* Exercise details
Write out the listing below in full and exactly, leaving out every picture.

»»

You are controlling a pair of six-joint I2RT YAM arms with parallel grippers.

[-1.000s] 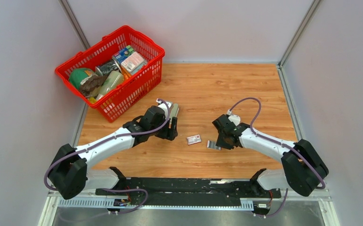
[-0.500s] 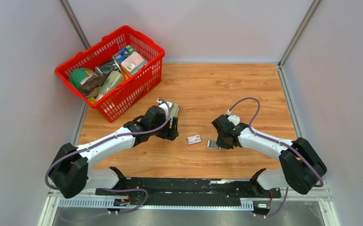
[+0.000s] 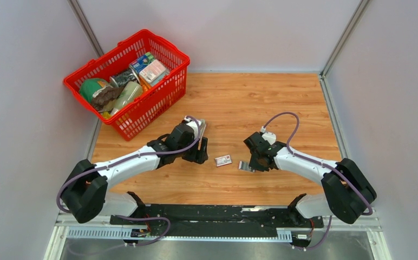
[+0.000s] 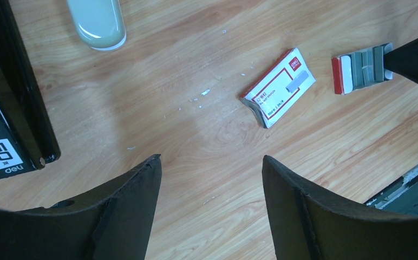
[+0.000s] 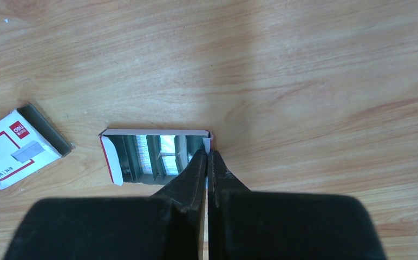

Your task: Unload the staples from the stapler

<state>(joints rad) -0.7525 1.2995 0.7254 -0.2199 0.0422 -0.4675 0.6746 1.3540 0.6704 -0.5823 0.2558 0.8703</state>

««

* Solution to the exercise
You are controlling a pair of six-joint I2RT YAM arms with parallel grippers.

[-1.000s] 
[-0.500s] 
[+0.000s] 
[+0.000s] 
[+0.000s] 

Your task: Unload the staples from the stapler

<state>(joints rad) -0.7525 1.2995 0.7254 -0.2199 0.0422 -0.4675 0.6746 1.3540 0.6704 -0.5823 0.2558 0.8703</state>

Nothing else is needed to complete this exercise.